Cryo-EM structure of the Sc Polζ catalytic domain. (A) The Sc Rev3 catalytic domain on p/t DNA, including the fingers (yellow), thumb (orange), palm (cyan), NTD (blue), and inactive exonuclease (purple) domains [97]. The CysB domain within Rev3 CTD that binds Pol31 is also shown. The inset shows a close-up of the Rev3 active site, revealing the basis for Polζ intolerance to mismatches during nucleotide insertion.
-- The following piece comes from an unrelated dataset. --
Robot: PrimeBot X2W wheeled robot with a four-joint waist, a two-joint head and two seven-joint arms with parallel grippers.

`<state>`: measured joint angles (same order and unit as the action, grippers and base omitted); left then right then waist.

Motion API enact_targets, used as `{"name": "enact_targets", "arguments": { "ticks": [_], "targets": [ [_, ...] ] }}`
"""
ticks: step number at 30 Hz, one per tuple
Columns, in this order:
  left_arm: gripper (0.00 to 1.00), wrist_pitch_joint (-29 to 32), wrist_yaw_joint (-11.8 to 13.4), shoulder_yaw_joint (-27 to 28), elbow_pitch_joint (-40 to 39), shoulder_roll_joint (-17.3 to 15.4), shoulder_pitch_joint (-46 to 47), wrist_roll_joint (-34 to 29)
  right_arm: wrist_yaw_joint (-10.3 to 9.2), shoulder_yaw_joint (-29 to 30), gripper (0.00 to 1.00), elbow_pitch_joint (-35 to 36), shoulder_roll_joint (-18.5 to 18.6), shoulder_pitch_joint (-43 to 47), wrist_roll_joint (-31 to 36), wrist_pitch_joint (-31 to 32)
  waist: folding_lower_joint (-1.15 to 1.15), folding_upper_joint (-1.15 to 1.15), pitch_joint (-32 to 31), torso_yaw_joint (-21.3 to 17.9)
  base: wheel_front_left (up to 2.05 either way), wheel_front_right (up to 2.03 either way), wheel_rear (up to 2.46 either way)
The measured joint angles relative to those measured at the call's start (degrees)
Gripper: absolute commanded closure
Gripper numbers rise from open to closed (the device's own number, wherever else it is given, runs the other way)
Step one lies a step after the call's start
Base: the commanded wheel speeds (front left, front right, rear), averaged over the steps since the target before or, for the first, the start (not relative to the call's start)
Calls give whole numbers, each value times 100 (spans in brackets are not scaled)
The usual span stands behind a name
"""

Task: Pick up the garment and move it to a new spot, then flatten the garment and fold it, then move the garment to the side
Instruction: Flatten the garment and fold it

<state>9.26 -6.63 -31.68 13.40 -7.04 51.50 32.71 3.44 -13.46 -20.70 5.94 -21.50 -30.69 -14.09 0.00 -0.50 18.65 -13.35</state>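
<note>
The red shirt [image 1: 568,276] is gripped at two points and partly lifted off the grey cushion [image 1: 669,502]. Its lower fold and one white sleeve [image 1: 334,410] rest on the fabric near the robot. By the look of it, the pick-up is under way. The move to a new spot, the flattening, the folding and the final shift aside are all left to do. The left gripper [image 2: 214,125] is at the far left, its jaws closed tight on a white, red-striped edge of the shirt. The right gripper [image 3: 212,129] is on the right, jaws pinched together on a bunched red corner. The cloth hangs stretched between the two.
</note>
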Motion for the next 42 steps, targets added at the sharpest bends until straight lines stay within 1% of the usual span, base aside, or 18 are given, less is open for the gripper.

Residues from the fingers (yellow) and palm (blue) domains make extensive contacts with the nascent base pair (red). (B) Structural basis for Polζ extension past DNA mismatches [97]. Due to contacts with α_xC and palm-loop, the NTD-palm linker in the Rev3 active site is held further away from DNA than in Pol3. (C) Structural basis of the impaired exonuclease activity of Polζ [97]. Unlike Pol3, Rev3 lacks the β-hairpin used to pass mismatched DNA from the active site to the exonuclease domain.

Figure 5

Cryo-EM structure of the human Polκ holoenzyme. (A) Polκ bound to p/t DNA (gray) and the front face of unmodified PCNA (blue). The catalytic core of Polκ comprises the palm (tan), fingers (yellow), thumb (orange), N-clasp (pink), and PAD domains (green). An ‘inverting’ helix C-terminal to PAD orients the internal Polκ PIP-box motif (red) towards the binding site on the PCNA1 protomer. The right panel shows a structural comparison of the Hs Polκ PIP1 and Hs Polδ PIP motifs bound to a PCNA protomer. (B) Polκ in complex with p/t DNA and mono-ubiquitinated PCNA with ubiquitin moieties visible on the PCNA back face. (C) DNA that exits the Polκ holoenzyme tilts 47° relative to the PCNA axis, resulting in DNA bending when passing through the PCNA ring. (D) A model of a PCNA ‘tool belt’ that simultaneously binds to the Polκ/DNA (yellow/gray) complex and apo Polδ (green/magenta). Adapted with permission from [96].